There is an intense car ride home with her Mom and when they pull up her younger brother, Luke, his up to this point secret girlfriend, Grace and Luke's friend Friedman who has had a raging crush on Judith since she was introduced in S2E2, are sitting on the front porch obviously having already heard the news. The three of them had gone to a cheesy sci-fi movie marathon that night. Friedman had recently finished memorizing the entire Hamlet play after Judith had promised him a date if he did. He was ready to recite it but had wanted to go to the movie marathon so put it off. Over the next several minutes he quotes very relevant passages from Hamlet in response to the anguished questions or comments from one of the others.

Now I've simply got to find a Hamlet video!

Adam had disappeared from the scene at the hospital soon after a brief visit to Judith's bedside with Joan. He arrives on the scene in Joan's front yard an indeterminate time after Joan's arrival, early in this clip actually. Joan's paralyzed older brother, who had dropped Judith off where she was meeting up with her friends on his way to work, drives up in the last seconds of this clip. It is hard to tell if he has heard what happened to Judith yet but since he works for the newspaper I can't imagine how he wouldn't have. Not to mention that the whole family has cell phones.

OK that's the setup for this scene. You can watch it now and get most of the effect.

But in case you'd rather just read it, here's the gist. Or at least the part that is most meaningful to me. When Adam arrives he presents Joan with three balls he had made which light up when he presses a button on them. He tells Joan he had made them for Judith to use in their Physics project.
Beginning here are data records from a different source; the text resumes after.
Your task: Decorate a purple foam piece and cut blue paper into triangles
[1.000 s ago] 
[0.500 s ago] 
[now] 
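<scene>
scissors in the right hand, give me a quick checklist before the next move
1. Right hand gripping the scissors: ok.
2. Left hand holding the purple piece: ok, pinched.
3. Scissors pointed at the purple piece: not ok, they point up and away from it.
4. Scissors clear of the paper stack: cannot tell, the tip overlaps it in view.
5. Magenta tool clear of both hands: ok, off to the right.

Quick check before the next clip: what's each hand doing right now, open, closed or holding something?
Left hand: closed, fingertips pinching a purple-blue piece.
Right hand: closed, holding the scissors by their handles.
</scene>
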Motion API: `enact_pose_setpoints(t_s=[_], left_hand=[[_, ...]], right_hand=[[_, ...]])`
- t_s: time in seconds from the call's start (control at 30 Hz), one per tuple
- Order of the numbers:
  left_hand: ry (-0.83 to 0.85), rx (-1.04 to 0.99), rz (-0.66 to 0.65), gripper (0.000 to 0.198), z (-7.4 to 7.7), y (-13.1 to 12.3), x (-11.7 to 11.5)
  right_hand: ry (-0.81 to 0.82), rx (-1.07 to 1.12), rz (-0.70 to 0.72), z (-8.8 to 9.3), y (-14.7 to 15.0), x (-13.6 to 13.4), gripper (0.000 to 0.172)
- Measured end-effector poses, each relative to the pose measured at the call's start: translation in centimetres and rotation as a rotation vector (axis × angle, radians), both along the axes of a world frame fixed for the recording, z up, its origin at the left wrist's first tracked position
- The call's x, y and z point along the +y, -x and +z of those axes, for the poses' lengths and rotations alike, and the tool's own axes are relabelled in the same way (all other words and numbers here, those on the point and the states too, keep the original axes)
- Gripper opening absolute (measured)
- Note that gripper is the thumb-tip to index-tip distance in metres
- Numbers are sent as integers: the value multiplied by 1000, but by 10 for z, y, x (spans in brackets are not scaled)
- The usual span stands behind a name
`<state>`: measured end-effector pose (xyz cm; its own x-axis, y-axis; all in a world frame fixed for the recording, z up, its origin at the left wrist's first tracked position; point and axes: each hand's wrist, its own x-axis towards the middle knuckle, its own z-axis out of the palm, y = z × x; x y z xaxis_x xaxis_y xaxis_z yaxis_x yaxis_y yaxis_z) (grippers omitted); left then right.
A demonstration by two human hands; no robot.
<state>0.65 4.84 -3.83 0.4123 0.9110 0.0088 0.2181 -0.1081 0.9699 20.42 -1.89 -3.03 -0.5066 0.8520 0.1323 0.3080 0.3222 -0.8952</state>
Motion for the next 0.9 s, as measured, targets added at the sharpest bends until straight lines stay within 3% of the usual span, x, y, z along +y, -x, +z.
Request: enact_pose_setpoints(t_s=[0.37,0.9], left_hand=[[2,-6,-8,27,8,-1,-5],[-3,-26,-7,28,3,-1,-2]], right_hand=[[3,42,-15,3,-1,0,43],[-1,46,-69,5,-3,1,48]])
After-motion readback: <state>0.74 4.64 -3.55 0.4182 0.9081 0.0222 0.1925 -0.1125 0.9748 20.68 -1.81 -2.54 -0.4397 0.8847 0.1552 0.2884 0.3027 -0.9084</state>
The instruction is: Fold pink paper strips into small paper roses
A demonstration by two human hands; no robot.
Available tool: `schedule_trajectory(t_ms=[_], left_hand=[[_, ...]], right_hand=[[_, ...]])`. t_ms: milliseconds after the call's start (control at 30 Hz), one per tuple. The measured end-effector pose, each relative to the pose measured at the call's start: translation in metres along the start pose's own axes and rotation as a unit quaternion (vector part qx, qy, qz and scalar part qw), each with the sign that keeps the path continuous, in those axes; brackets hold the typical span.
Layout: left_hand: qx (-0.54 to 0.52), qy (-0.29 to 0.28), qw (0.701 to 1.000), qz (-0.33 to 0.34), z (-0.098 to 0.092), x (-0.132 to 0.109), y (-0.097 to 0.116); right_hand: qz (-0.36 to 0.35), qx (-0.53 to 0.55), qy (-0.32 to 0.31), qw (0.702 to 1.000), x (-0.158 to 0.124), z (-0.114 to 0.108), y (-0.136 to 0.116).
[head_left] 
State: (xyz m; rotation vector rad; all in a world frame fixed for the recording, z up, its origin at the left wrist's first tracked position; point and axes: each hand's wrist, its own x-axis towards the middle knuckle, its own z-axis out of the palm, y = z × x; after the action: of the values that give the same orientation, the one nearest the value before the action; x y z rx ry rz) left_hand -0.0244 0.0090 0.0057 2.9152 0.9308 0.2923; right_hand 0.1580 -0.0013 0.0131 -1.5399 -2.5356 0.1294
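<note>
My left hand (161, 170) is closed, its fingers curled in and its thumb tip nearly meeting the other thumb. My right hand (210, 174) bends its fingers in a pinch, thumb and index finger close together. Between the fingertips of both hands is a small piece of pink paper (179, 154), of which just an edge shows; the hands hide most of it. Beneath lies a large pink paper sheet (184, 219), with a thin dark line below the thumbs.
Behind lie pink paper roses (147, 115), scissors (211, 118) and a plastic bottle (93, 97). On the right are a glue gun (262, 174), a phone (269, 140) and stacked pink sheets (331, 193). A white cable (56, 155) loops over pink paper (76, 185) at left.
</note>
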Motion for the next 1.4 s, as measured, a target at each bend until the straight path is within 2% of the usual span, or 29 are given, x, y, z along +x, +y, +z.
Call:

As he hands them to Joan she spots one of the reoccurring characters self-identifying as God. The dog walker is walking several dogs on leashes past the yard. Joan walks over to him and confronts him with his negligence for having not kept Judith alive. Earlier, at the hospital in another guise he had talked about free will and choices good and bad and their consequences. Now he asks her to solve the riddle of the man with three boxes who must cross a bridge that will bear only 200 pounds but he weighs 190 and each box weighs 5lbs so how does he and his boxes get to the other side?

Joan knows the answer is by juggling them and always keeping at least one in the air. But she spits out the answer in anger and disgust not seeing the point until God tells her that the boxes represent her feelings: joy, pain, loss, etc. He takes the balls from her and starts juggling them and then tosses them to Joan one by one and she keeps them in the air effortlessly as he walks on with the dogs.

The last minute or so is all image with musical background as we watch the balls float up and down and the faces of her family and friends watching the balls and watching Joan.

And I'm left feeling a huge YES exactly. That's how I manage not to fall through the floor of my life each and every day. It doesn't take a major tragedy (or several in a few short years as in Joan's case) to make you feel weighed down to the point of being crushed. Even the comparably ordinary burdens of an ordinary life are too much to bear all at once all the time.

I don't think I've ever done this before--relating the entire plot of a movie or TV show in a post. I doubt I'll ever do it again. It's just that tonight I could not tear my mind off of it and thus could not imagine a post on any other topic. When I began I was going to just find the clip if I could and relate the riddle. Quick and easy see. But I should have know myself better than that.